Not only in its banking and currency, but almost in all other respects, Japan was far behind the so-called civilized nations, having long been kept down by the iron rule of feudalism. Things went on smoothly enough so long as the organization of society was simple and homogeneous. But as it became more complex and active, as the comparatively recent decay of feudalism set in, there was an outbreak of confusion and turmoil. In the Restoration a new era dawned, but still the turbulent condition lasted, being intensified by crude and vague ideas of things European. At last, after a great many failures and miscarriages, the so-called “best out of every country” policy bore a fruit peculiar to Japan.
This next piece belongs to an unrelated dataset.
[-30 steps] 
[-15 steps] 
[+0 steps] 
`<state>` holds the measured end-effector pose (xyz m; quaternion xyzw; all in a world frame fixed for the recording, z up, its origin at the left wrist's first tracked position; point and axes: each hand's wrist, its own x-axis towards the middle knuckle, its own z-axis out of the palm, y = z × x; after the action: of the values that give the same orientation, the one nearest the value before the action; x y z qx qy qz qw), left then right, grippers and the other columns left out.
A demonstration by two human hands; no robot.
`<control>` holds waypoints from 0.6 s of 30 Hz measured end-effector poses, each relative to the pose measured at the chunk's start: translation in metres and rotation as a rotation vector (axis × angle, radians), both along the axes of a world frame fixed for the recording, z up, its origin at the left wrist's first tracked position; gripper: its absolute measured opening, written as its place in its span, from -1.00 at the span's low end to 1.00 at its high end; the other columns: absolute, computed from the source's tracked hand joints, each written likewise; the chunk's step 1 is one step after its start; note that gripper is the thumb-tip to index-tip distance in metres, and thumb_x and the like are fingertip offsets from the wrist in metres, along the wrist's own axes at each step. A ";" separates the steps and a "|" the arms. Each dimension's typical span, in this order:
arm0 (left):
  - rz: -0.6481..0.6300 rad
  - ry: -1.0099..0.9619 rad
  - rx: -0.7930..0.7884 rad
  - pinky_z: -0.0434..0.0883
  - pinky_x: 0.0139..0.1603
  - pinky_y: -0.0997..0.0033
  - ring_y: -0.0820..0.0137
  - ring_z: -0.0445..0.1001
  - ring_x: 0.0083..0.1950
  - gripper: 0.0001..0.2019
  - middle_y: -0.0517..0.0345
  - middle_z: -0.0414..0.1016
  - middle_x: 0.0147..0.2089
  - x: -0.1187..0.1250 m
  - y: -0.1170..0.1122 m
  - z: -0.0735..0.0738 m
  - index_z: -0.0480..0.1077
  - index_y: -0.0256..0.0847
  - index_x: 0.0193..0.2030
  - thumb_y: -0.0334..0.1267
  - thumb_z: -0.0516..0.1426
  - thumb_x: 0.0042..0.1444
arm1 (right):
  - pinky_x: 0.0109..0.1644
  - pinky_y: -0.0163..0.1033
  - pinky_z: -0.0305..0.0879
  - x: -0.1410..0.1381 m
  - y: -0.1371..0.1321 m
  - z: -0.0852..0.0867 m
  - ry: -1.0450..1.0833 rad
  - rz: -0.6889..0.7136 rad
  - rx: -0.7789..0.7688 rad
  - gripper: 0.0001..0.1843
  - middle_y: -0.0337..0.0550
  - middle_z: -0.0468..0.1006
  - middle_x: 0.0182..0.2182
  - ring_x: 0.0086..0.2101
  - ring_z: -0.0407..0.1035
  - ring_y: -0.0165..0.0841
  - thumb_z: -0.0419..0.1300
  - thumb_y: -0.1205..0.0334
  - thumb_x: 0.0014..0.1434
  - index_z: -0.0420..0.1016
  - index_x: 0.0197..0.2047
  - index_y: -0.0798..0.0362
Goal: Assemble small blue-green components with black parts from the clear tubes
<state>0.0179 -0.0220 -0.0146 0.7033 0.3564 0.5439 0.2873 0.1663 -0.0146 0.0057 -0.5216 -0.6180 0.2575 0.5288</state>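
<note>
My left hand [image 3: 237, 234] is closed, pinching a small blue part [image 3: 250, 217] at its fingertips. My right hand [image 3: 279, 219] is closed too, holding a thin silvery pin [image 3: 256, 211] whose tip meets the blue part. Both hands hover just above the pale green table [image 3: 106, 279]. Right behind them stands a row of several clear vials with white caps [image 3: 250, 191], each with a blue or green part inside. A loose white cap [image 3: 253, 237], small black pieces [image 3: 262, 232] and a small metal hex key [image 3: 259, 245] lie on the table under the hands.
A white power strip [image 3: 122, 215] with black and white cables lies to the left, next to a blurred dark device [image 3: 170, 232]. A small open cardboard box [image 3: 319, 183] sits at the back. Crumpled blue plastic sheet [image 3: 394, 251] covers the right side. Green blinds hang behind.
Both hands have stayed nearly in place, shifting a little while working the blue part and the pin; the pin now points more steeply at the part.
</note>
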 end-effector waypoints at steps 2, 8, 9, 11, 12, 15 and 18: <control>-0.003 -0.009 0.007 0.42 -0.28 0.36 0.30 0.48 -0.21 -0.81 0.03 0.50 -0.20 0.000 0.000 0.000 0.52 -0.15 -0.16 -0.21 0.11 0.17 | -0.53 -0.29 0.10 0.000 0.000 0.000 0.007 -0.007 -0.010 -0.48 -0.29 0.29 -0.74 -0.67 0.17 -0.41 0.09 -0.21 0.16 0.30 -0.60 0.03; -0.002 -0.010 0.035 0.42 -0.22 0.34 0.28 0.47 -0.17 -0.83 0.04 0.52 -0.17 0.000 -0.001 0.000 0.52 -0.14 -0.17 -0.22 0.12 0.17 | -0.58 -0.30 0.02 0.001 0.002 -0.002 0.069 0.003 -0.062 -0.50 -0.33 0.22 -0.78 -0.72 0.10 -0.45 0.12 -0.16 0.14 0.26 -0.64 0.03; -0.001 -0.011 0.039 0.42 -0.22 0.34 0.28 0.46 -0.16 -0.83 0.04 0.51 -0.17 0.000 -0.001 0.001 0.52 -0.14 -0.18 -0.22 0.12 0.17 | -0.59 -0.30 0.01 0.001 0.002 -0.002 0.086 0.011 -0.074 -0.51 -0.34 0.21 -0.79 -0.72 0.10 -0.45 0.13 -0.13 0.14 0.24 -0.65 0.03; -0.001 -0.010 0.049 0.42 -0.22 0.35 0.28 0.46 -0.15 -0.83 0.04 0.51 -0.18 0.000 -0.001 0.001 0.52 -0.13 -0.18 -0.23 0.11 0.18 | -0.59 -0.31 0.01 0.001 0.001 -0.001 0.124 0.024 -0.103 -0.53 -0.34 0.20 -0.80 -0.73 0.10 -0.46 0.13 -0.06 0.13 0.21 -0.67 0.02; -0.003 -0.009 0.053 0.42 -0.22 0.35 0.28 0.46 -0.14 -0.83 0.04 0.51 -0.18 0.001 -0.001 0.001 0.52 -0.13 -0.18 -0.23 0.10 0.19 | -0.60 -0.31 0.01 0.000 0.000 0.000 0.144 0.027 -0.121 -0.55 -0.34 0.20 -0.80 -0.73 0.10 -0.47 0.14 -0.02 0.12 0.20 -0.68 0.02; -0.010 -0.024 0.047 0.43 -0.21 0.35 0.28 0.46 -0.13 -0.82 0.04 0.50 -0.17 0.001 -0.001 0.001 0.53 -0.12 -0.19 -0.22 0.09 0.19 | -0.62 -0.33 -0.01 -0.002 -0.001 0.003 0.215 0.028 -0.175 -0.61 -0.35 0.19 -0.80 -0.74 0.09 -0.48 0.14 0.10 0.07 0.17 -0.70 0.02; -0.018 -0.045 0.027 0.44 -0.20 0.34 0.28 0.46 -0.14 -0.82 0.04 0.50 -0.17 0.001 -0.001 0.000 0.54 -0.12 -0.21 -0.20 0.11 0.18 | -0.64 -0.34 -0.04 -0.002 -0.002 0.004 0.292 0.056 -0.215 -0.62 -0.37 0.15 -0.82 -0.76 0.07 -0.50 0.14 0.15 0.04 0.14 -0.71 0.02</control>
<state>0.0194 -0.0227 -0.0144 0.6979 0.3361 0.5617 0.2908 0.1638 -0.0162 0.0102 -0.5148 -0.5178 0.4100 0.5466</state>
A banking system was firmly established, and the currency was made stable and trustworthy, equal to those of the highly civilized countries. Success, however, was won only after a series of struggles and contentions. Those who do not know how much latent energy existed before the opening up of the country may say “these are all apish imitations.” But a moment’s reflection and a glance at what has been described may raise the question whether so much can be achieved by imitations only. There must be a strong digestive and assimilating power at least, for the attainment of reforms and improvements of such amplitude. If, therefore, Japan cannot expect the world to admire her or learn from her, she has at least a right to be investigated more and known better, instead of being slighted and despised, and even subjected to extreme contempt, as was the case before her success in the war with “the Sick Man of the Far East.” She has sent men over to Europe to investigate and study the best of everything practically and theoretically. From her university many able and active young men come out every year and enter public and private service. Not only in material sciences, but in politics, law, economics, and public finance, the newest theories are carried into practice. For those who are not prejudiced, Japan is thus the best place for investigating the practical working of economic theories. Moreover, the rapidity of the progress which she has made increases the interest which she offers to scientific observers.
If what has been herein described can arouse a sense of interest in the minds of impartial investigators, the Author will be amply satisfied, even if he fails to secure the attention of the general public in the New and the Old World.